One limitation of our study is the use of a pretreatment protocol with CL, which may not fully represent the clinical context where treatment is typically initiated after pathology onset. Future in vitro and in vivo studies should include posttreatment protocols to evaluate the therapeutic efficacy of CL under more physiologically relevant conditions. Additionally, future studies should confirm the presence of alpha two adrenergic receptors in HBMECs under our experimental conditions and assess whether CL’s protective effects can be reversed by specific alpha two AR antagonists such as yohimbine. These experiments would provide mechanistic insight into receptor specific actions of CL. Future studies should incorporate in vivo aneurysm models such as elastase induced or genetically modified rodent models to validate the protective effects of CL under physiological and pathological conditions. These models would also allow assessment of aneurysm incidence, rupture rate, and histopathological wall integrity following treatment. Moreover, integration of hemodynamic modeling and imaging modalities such as MRI angiography and Doppler flowmetry could provide valuable insights into the vascular remodeling process in response to CL. Finally, it would be important to examine CL’s interaction with other vasoactive or anti-inflammatory agents as well as its long term safety and efficacy profile in the context of aneurysm prevention. Although gene expression analyses were performed to assess key apoptotic and oxidative stress markers, protein level confirmation such as Western blotting for Caspase 3 or related proteins could not be included due to laboratory constraints. This limitation has now been explicitly acknowledged. We agree that future studies should incorporate immunoblotting or immunohistochemical methods to validate mRNA findings and deepen the mechanistic understanding of CL’s protective effects. Elucidating downstream signaling pathways such as MAPK, PI3K Akt, or JAK STAT and confirming protein level expression changes via immunoblotting or immunohistochemistry will also enhance the mechanistic clarity of its therapeutic action.

5. Conclusions

This study provides compelling experimental evidence that CL exerts significant protective effects against Ang II-induced endothelial dysfunction, a key pathological trigger in the development of in vitro endothelial injury model simulating cerebral aneurysm-related pathophysiologys. By restoring endothelial cell viability, reducing apoptotic nuclear changes, and attenuating oxidative and inflammatory stressors—including ROS, NO imbalance, and elevated proinflammatory cytokines—CL demonstrated multifaceted cytoprotective properties in HBMECs. Importantly, the downregulation of angiogenic and matrix-degrading genes such as VEGF, MMP-2, MMP-9, HMGB1, and NF-κB p65 further supports its role in mitigating ECM destabilization and inflammatory amplification—hallmark events in aneurysm pathogenesis. While these findings demonstrate notable cytoprotective effects of CL in an in vitro model, they should be interpreted cautiously within the context of experimental limitations. Further in vivo validation is required to determine whether these protective mechanisms are maintained under physiological and pathological conditions. Based on the present results, CL may warrant further investigation for its potential endothelial-protective properties in neurovascular disease research.

Author Contributions

B.S.S.U.: Conceptualization, Methodology, Investigation, Data curation, Visualization, Software, Writing—Original draft preparation, Writing—Reviewing and Editing, Supervision. M.C.T.: Methodology, Investigation, Visualization, Software, Validation, Data curation, Writing—Original draft preparation, Supervision. İ.Ö.: Conceptualization, Methodology, Investigation, Data curation, Visualization, Software, Writing—Original draft preparation, Writing—Reviewing and Editing. All authors have read and agreed to the published version of the manuscript.

Funding

This research received no external funding.

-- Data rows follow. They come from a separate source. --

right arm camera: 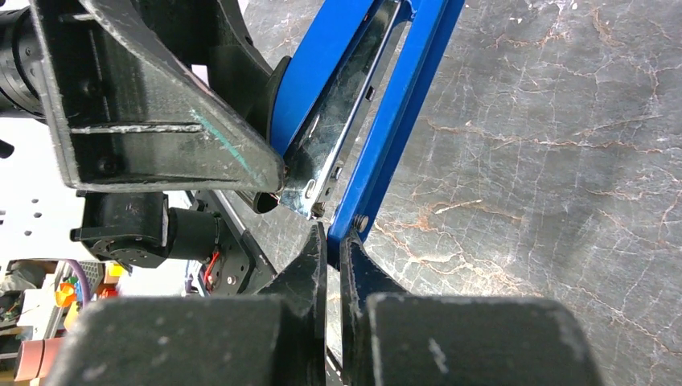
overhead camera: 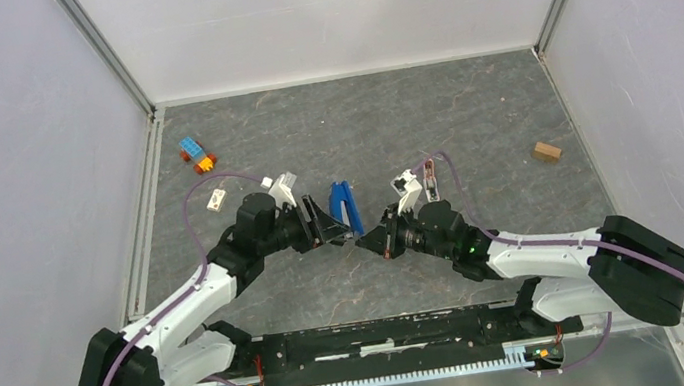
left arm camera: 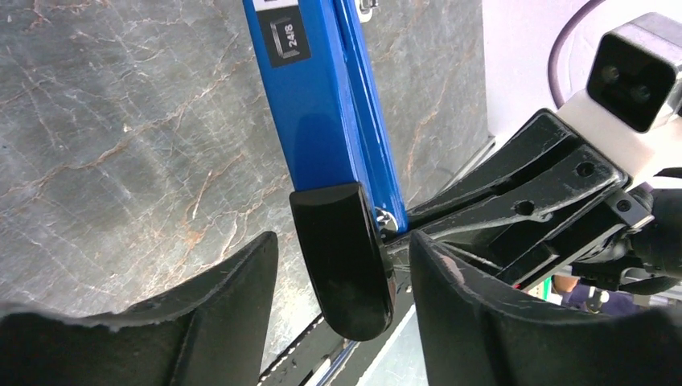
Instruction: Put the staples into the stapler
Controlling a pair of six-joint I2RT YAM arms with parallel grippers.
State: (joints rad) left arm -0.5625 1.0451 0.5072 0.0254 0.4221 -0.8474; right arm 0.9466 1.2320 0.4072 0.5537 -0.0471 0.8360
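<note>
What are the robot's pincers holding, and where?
The right pincer pinches the blue stapler at its near tip; the left pincer straddles its black end, grip unclear.

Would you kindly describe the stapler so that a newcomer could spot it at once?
Start at the grey marbled table and go to its middle. There the stapler is a slim blue bar with a black end. The toy bricks at far left are chunkier, blue mixed with orange.

Left arm (overhead camera: 193,297) and right arm (overhead camera: 539,254) in white shells, chunky black joints, purple cable (overhead camera: 196,188) looping off each wrist, green light (overhead camera: 471,250) glowing, matte black wedge fingers (left arm camera: 225,314), chipped edges, teal scuff (right arm camera: 215,131)
</note>
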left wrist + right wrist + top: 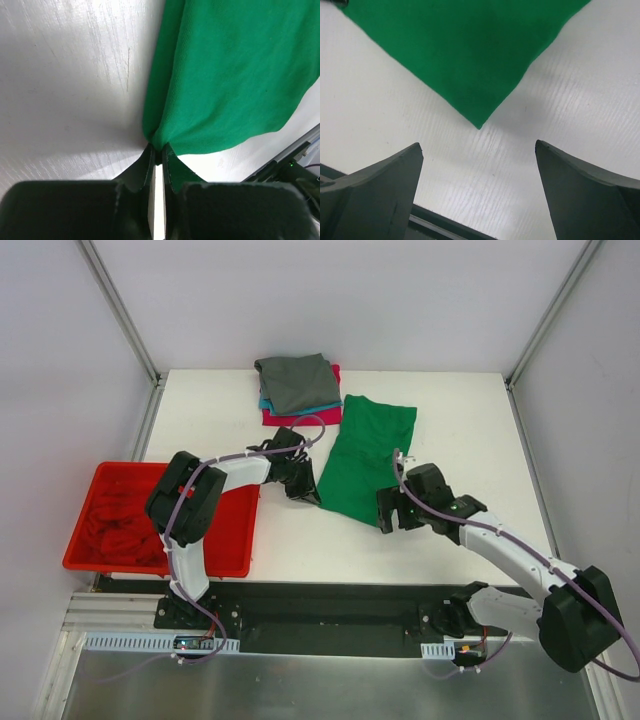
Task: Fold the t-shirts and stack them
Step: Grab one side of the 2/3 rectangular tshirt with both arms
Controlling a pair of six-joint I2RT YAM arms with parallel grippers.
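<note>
right hand [477,144] spread wide, empty, just short of the green t-shirt [470,55] near corner | left hand [157,150] pinched closed on its left edge | shirt lies mid table [450,420] | grey-topped folded stack [298,385] beyond

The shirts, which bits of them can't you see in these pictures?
- Top view: the folded grey cloth t-shirt covers the teal t-shirt and magenta t-shirt; only edges show.
- Top view: red cloth in the red plastic bin is too bunched to count; the left arm covers part.
- Wrist views: the bright green cloth t-shirt runs off the frame edges.
</note>
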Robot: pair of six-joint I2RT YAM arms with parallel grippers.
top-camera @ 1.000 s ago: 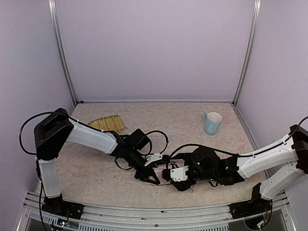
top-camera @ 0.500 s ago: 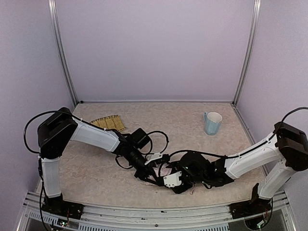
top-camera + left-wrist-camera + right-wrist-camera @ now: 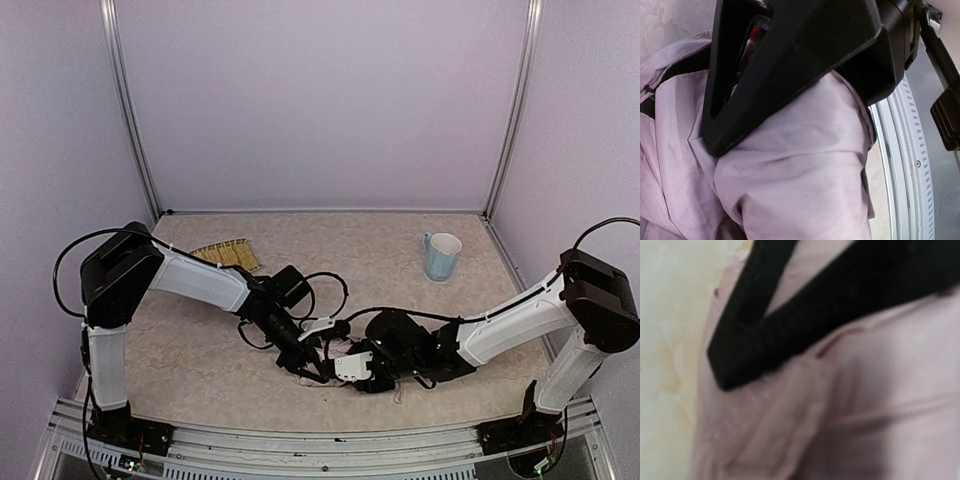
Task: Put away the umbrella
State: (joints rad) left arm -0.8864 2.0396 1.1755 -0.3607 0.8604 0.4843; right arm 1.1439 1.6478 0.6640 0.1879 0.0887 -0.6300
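Note:
Pale pink fabric of the umbrella (image 3: pixel 805 175) fills the left wrist view, with a black edge of lining at the upper left. It bulges between the black fingers (image 3: pixel 765 75) of my left gripper (image 3: pixel 312 372), which is shut on it. In the blurred right wrist view the umbrella (image 3: pixel 865 415) again fills the frame, and one black finger (image 3: pixel 790 315) lies against the cloth. The other finger is out of sight. From above, my right gripper (image 3: pixel 342 367) meets the left one low over the table near the front edge. Together they hide almost all of the umbrella.
A woven bamboo tray (image 3: pixel 225 257) lies at the back left. A pale blue mug (image 3: pixel 441 255) stands at the back right. Black cables loop beside the left wrist. The metal rail (image 3: pixel 900 165) of the table's near edge runs close to the grippers.
My right arm has slid left along the table until its gripper meets the left one, and its jaws have been narrowing. The left gripper has hardly moved.

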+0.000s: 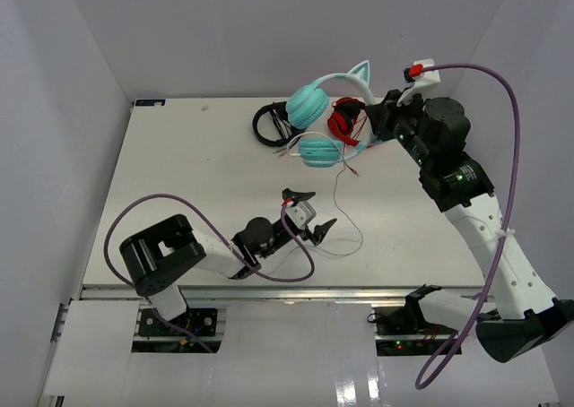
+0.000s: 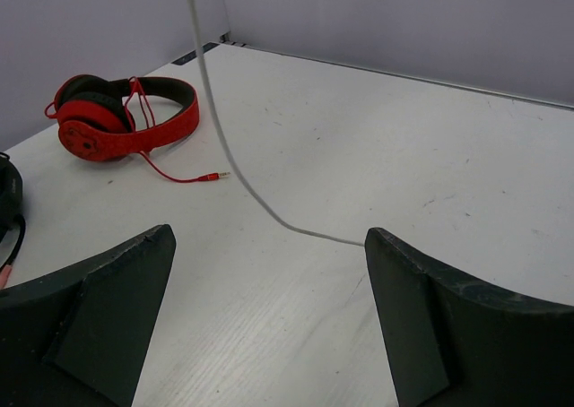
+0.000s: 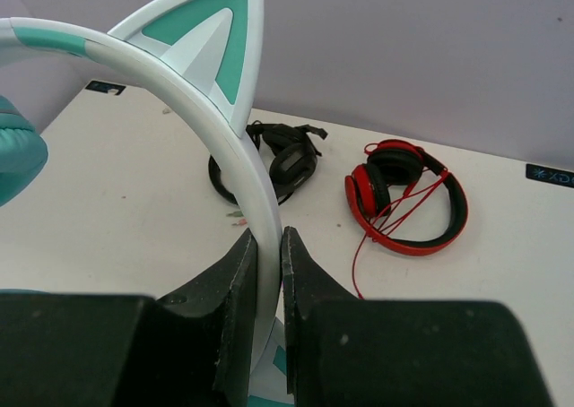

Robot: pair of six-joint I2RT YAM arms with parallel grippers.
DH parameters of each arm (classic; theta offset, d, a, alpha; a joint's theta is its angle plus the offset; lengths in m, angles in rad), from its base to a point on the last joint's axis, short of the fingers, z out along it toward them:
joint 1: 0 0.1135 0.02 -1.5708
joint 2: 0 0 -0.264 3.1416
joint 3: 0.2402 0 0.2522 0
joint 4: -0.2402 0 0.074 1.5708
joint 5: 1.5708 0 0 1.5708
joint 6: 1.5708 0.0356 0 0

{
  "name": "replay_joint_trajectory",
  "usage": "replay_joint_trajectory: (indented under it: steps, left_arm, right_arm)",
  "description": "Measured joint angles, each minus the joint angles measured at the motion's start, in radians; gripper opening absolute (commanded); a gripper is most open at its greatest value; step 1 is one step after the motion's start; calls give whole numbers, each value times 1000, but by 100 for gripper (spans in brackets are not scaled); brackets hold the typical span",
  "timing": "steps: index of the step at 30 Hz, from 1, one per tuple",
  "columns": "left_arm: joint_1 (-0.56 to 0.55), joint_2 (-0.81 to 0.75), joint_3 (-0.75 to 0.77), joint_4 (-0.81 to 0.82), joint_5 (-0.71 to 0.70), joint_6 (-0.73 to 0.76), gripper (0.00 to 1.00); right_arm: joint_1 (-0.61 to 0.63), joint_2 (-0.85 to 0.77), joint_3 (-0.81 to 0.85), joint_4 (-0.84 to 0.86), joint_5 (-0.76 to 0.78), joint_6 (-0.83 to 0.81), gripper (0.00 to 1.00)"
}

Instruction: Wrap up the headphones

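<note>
The teal headphones [image 1: 309, 107] with a pale cat-ear headband [image 3: 220, 138] hang in the air at the back of the table. My right gripper [image 1: 381, 120] is shut on the headband [image 1: 345, 80]; the wrist view shows both fingers [image 3: 235, 281] pinching it. The thin white cable [image 1: 339, 196] drops from the cups to the table and curls toward the front. My left gripper [image 1: 309, 214] is open, low over the table, with the cable [image 2: 229, 147] lying just beyond its fingertips [image 2: 395, 255].
Red headphones [image 1: 345, 120] with a red cable lie at the back, also seen in the left wrist view [image 2: 117, 120] and right wrist view [image 3: 408, 196]. Black headphones [image 1: 269, 125] lie left of them. White walls enclose the table.
</note>
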Motion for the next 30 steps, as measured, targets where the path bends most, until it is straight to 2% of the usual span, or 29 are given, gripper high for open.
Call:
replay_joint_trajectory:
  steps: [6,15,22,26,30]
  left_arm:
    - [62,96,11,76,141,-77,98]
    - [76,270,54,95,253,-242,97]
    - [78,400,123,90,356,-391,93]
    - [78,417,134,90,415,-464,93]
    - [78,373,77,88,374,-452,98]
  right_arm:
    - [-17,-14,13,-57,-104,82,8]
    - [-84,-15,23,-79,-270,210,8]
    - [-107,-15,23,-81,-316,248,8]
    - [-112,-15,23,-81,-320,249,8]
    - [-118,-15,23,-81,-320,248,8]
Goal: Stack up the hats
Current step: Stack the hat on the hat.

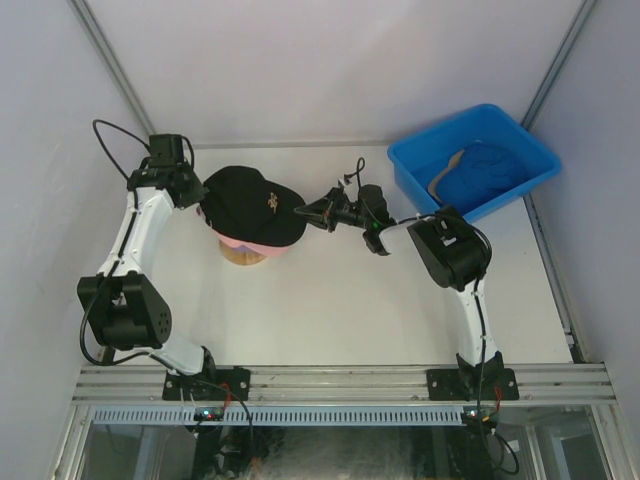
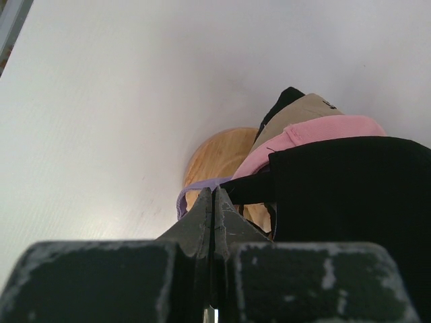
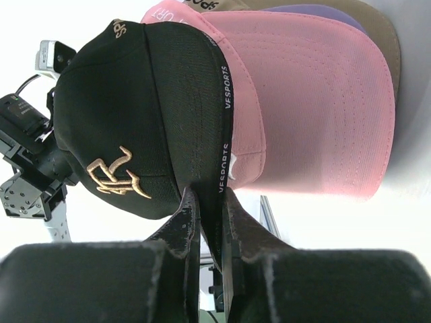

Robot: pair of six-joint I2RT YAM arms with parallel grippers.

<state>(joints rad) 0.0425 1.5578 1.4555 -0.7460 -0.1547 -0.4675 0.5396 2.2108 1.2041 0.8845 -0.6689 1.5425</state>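
On the worktop, at about 9 o'clock from its middle in the overhead view, the wooden stand carries the pile of hats. The black cap with its gold embroidered logo lies uppermost, its brim pointing toward 3 o'clock. Under it, from the right wrist view, come the pink cap, then a sliver of the purple cap, then the tan cap, their brims fanned out one beyond the other. The right fingers are nearly closed, pinching the edge of the black cap's brim between them, beside the printed band; overhead, they meet the cap at its 3 o'clock side. The left fingers are pressed fully together at the cap's 9 o'clock side, at the back of the pile, with a black strap and a thin purple edge right at their tips. I cannot tell whether any fabric is caught between them. At 2 o'clock on the worktop, well apart from the stand, the blue bin holds the blue cap, whose brim shows a tan underside.
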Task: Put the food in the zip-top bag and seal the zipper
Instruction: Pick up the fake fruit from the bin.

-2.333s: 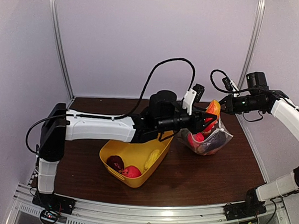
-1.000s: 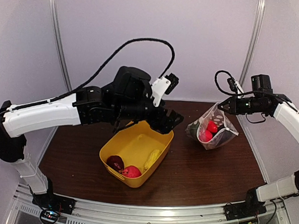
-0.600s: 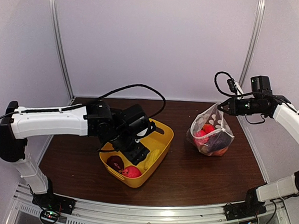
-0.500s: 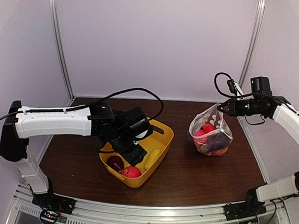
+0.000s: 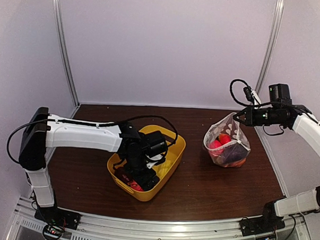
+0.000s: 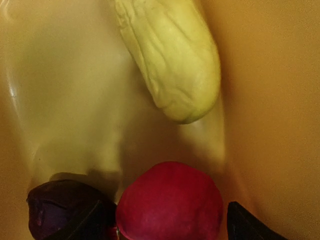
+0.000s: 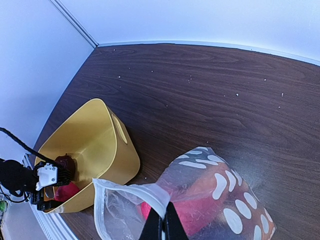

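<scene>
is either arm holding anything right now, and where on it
The right gripper pinches the zip-top bag by its mouth edge. The left gripper holds nothing yet: its open fingers straddle a red fruit in the yellow tub.

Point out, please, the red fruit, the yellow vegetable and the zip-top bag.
red fruit (image 6: pixel 170 202), left wrist view, its rounded top.
yellow vegetable (image 6: pixel 172 55), left wrist view, middle of its wrinkled body.
zip-top bag (image 7: pixel 220 185), right wrist view, its polka-dotted side wall.
</scene>
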### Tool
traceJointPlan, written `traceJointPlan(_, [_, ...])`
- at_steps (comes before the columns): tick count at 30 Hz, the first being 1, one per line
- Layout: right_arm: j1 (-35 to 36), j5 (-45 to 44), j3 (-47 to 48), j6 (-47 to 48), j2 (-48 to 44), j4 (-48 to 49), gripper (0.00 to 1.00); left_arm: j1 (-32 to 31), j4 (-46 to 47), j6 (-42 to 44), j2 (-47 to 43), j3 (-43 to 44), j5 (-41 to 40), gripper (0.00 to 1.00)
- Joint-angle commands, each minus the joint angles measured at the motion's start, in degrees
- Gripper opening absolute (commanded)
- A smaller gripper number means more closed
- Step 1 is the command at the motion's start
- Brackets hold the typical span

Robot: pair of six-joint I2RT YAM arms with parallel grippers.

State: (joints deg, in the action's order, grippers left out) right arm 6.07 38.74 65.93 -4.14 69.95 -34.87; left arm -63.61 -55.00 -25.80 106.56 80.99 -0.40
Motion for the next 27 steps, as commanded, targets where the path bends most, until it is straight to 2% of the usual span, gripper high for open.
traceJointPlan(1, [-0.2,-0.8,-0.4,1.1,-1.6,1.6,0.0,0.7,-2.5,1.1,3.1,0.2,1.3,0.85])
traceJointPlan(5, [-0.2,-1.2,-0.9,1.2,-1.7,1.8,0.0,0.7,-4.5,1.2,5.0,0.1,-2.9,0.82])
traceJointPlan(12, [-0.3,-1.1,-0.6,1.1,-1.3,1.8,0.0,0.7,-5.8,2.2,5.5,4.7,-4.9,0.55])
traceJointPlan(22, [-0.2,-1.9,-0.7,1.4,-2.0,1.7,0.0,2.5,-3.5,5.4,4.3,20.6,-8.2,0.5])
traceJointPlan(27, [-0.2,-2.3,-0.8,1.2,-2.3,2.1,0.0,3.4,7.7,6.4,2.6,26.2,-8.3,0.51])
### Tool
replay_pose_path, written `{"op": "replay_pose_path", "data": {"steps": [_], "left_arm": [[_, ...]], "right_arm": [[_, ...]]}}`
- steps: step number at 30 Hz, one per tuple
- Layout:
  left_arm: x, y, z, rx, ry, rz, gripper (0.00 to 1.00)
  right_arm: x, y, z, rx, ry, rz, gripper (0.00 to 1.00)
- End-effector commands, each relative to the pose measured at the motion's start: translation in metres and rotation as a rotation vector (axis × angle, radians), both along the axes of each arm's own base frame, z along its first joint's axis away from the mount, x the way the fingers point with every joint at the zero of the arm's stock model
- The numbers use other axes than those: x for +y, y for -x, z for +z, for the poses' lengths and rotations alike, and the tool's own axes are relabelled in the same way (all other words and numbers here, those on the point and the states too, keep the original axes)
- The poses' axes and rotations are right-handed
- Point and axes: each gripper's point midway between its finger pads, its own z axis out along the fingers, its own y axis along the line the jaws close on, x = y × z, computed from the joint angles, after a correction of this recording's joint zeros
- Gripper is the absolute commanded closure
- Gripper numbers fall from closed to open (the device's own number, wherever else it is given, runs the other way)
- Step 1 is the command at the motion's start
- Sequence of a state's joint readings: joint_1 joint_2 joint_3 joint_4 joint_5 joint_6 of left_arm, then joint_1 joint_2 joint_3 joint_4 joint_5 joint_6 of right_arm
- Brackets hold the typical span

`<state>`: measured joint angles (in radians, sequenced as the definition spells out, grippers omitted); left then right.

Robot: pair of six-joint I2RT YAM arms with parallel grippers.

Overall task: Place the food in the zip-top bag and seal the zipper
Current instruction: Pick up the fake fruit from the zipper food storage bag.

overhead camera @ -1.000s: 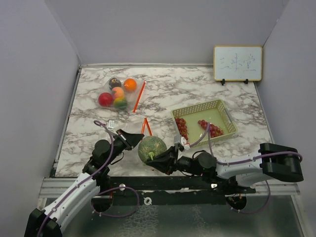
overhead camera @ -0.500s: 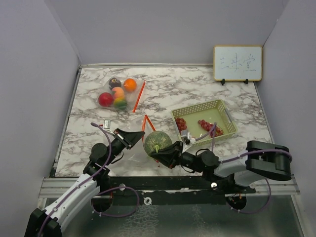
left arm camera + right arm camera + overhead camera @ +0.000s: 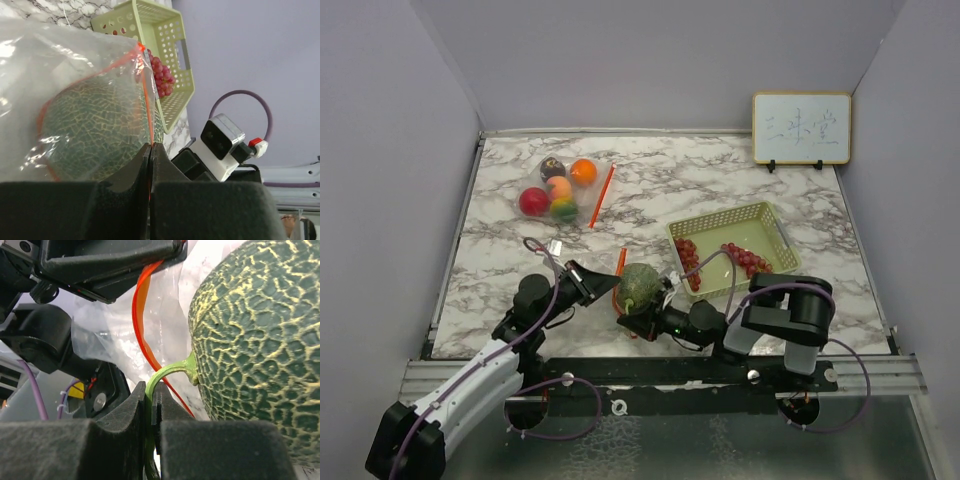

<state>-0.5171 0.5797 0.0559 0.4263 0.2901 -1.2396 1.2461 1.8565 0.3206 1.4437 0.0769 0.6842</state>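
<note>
left gripper (image 3: 150, 147): pressed together on the orange zipper edge of the zip-top bag (image 3: 75, 60), holding its mouth up.
zip-top bag: thin, slick film, likely floppy; the stiffer zipper strip is the place to grip.
melon (image 3: 640, 288): at the bag mouth near the desk's (image 3: 650, 190) front edge, partly behind the film; looks bulky and rigid.
right gripper (image 3: 151, 390): pinching the melon's curved green stem (image 3: 172, 371), a narrow hold that may let it swing.
grapes (image 3: 688, 255): in the basket (image 3: 775, 225), far right.

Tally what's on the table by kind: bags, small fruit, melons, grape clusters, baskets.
clear zip-top bags with orange zippers: 2
small round toy fruits, all in the far bag: 5
green netted melon: 1
red grape clusters, both in the basket: 2
pale green mesh basket: 1
Total: 11
</note>
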Motion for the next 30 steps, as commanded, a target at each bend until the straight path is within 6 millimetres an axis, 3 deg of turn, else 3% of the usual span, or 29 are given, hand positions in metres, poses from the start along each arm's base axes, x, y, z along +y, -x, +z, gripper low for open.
{"op": "replay_pose_path", "data": {"steps": [1,7,15,21,24,30], "left_arm": [[-0.006,0.003,0.008,-0.047,-0.131,-0.088,1.00],[-0.006,-0.004,0.019,-0.079,-0.224,-0.104,1.00],[-0.021,-0.011,0.035,-0.114,-0.146,-0.144,1.00],[-0.039,-0.012,0.079,-0.200,0.020,-0.207,1.00],[-0.045,-0.011,0.099,-0.233,0.104,-0.238,1.00],[-0.051,-0.011,0.113,-0.235,0.267,-0.269,1.00]], "right_arm": [[-0.005,-0.015,0.040,-0.043,-0.105,-0.082,0.98],[-0.025,-0.026,0.070,-0.154,-0.025,-0.151,0.98],[-0.047,-0.028,0.153,-0.338,-0.013,-0.178,0.98],[-0.079,-0.037,0.197,-0.423,-0.004,-0.276,0.98],[-0.083,-0.031,0.210,-0.461,-0.010,-0.253,0.98],[-0.078,0.001,0.242,-0.542,-0.135,-0.095,0.98]]}}
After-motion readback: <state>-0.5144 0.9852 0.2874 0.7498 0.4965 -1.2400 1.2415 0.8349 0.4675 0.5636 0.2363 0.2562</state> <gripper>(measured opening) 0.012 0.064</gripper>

Institutional Review Board Statement

This study was conducted using commercially available immortalized human brain microvascular endothelial cells (HBMECs; ATCC® CRL-3245™). As the research involved in vitro experiments without the use of human participants or animal subjects, ethical approval was not required in accordance with institutional and international guidelines.

Informed Consent Statement

Not applicable, as the study did not involve human participants.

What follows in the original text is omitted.